Segretezza, punteggi e punizioni: la vita nei lager dello Xinjiang
I “China Cables”, documenti segreti del Partito comunista emersi grazie all'impegno dell'International Consortium of Investigative Journalists, descrivono nel dettaglio come funzionano i campi di detenzione dove sono rinchiusi 1,8 milioni di musulmani cinesi. L'accento sull'istruzione dei più giovani, che devono essere isolati dal mondo e ri-educati. Le richieste, negate, della comunità internazionale di poter visitare queste zone che per Pechino sono “istituti di formazione”.
Pechino (AsiaNews) – Prevenire fughe dai campi, mantenere la segretezza su quanto avviene, creare un sistema di punteggi per i detenuti. Sono soltanto alcune delle linee-guida che il governo cinese impone ai propri funzionari impiegati nei campi di detenzione destinati agli uiguri. Lo rivelano nuovi documenti segreti appena ottenuti grazie all'impegno dell'International Consortium of Investigative Journalists (Icij), gruppo composto da 17 media partner in 14 nazioni.
Dal punto di vista ufficiale, per Pechino questi campi non esistono: si tratterebbe infatti di “istituti di formazione” creati per “avviare al lavoro” i membri dell'etnia.
Gli uiguri, etnia turcofona che abita lo Xinjiang, chiedono da decenni maggiore autonomia politica ed economica, ma Pechino li accusa di separatismo e di terrorismo, giustificando un’aspra politica di controllo militare. Nell'estate 2019 è emerso uno studio della Bbc che rivela che centinaia di bambini sono stati separati dai propri genitori nel tentativo di rimuovere le loro radici etnico-religiose.
Il documento scoperto dall'Icij – inserito in un complesso più ampio nominato “China Cables” - è stato redatto nel 2017 ed è firmato dall'allora vice segretario del Partito comunista della provincia, Zhu Hailun, anche capo della sicurezza.
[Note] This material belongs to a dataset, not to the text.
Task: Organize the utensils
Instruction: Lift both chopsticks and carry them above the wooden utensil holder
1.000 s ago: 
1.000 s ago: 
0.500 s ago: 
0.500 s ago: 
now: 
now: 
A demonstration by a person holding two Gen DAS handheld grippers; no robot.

Nel testo si spiega come – per combattere il terrorismo – si debbano migliorare “l'istruzione e l'avviamento al lavoro” attraverso “campi di addestramento”.
Secondo alcune fonti, le autorità avrebbero rinchiuso in questi campi circa 1,8 milioni di persone, fra uiguri e membri di altre minoranze di religione islamica, con l'accusa di portare avanti “una visione religiosa troppo forte” e “politicamente scorretta”. Secondo Randall Schriver, capo dell'Ufficio asiatico al Dipartimento di Difesa americano, il numero reale “si avvicina ai 3 milioni”.
Il testo spiega inoltre alle autorità locali come implementare misure di sicurezza che prevedono istruzioni per “gestire in maniera più stretta e controllare le attività degli studenti. Questo include comportamento in classe, alimentazione, tempo trascorso nel bagno, visite ai familiari”. Chiunque lasci la scuola “deve avere un accompagnatore”.
Ai funzionari impiegati nei campi si impone invece di “valutare e risolvere i problemi ideologici degli studenti e le emozioni anormali”. Per farlo, viene incoraggiato l'isolamento completo dei detenuti dal mondo esterno e un monitoraggio continuo. I campi devono tenere in piedi inoltre un sistema di punteggi, da collegare a punizioni e premi. Fra i premi vi sono anche le visite dei familiari.
A più riprese l’Onu ha chiesto di poter visitare lo Xinjiang per verificare gli abusi contro gli uiguri. La Cina è accusata di aver rinchiuso contro la loro volontà almeno un milione di loro, sottoposti a lavaggio del cervello per indebolire il loro attaccamento alla fede islamica, considerata una “radicalizzazione”. Contro le testimonianze di molti sopravvissuti, Pechino ha sempre sostenuto che i campi sono soltanto dei “centri di formazione professionale”.